La sala del juicio por jurados quedó en silencio al escuchar su relato. Pero no bien el policía se quebró fueron muchos más los que estallaron en llanto. “Víctor hizo todo bien”, repitió una y otra vez Saso, quien cumplió sus 25 años de servicio y está en la licencia previa a jubilarse.

Si bien Saso pareciera recriminarse que por no haber llevado chaleco antibalas ese día Garro le ordenó que se apueste detrás de unos ladrillos que había enfrente de la casa, fue esa ubicación la que le permitió ver a una persona vestida de azul por la ventana al momento de los disparos fatales.

“Después vi que el que estaba de azul era el más joven”, dijo Saso y señaló a Héctor Ruiz Herrera, el hijo de Emilio Ruiz Valdebenito, los dos acusados del crimen.

Tanto Saso como el otro policía que participó del operativo dieron concisas explicaciones de lo ocurrido esa mañana en la toma El Mirador, de Añelo, y complicaron a los dos acusados.

“Fuimos en mi camioneta porque informaron que había una nena herida por disparos y no podíamos esperar a que vuelvan los patrulleros”, contó Saso, mientras que el agente Cristian Alegría detalló que “primero dimos la vuelta a la casa desde la que habían disparado y Garro dijo: ‘Alto policía, salgan de la casa’ varias veces”.

Alegría contó: “Cuando llegamos de nuevo a la puerta volvió a decir lo mismo, pero cuando la pateó salieron los tiros”. Uno eludió el chaleco antibalas y se coló por su axila causándole la muerte.

La toma era un hervidero, ya que los vecinos aseguraron que desde la casa de los Ruiz se habían efectuado unos quince disparos contra dos viviendas linderas.

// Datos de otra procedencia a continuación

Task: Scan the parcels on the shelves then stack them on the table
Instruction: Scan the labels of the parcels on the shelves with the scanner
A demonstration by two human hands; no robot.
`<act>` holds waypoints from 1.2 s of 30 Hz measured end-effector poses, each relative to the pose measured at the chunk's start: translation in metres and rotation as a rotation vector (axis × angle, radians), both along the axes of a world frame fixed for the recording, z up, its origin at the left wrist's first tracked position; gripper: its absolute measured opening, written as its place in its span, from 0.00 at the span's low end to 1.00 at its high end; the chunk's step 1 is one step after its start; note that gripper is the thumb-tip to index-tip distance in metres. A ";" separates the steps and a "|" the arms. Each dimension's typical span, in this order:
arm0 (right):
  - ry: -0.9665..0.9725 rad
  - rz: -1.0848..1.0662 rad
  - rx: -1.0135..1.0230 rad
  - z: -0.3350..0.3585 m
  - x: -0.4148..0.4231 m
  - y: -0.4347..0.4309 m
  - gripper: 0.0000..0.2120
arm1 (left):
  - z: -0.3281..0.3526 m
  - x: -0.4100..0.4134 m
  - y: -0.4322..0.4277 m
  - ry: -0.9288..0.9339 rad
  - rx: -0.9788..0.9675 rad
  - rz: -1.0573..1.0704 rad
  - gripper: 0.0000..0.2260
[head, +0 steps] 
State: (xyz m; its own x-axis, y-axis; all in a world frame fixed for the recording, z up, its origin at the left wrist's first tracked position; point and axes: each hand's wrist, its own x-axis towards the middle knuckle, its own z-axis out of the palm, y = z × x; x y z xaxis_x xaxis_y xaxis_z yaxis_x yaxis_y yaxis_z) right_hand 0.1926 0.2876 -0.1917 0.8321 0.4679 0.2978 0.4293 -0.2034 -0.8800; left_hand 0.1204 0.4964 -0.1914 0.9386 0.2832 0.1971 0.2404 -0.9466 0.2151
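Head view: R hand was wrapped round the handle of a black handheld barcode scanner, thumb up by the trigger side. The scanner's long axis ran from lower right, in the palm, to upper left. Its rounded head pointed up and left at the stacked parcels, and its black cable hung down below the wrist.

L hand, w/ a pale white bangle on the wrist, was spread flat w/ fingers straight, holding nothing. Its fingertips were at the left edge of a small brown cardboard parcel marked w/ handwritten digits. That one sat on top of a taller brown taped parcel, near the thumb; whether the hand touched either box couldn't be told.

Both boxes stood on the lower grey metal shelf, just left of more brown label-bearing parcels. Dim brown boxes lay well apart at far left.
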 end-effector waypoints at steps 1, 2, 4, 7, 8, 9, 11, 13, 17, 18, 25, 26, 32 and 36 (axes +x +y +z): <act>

Al demorar a padre e hijo se encontraron dos armas en la puerta trasera por la que habrían intentado darse a la fuga.

En la segunda audiencia del juicio en el que padre e hijo están acusados de homicidio calificado, los testigos remarcaron que “estábamos habilitados para ingresar a la vivienda sin orden judicial porque es una de esas situaciones en las que la gravedad del hecho nos permite hacerlo”.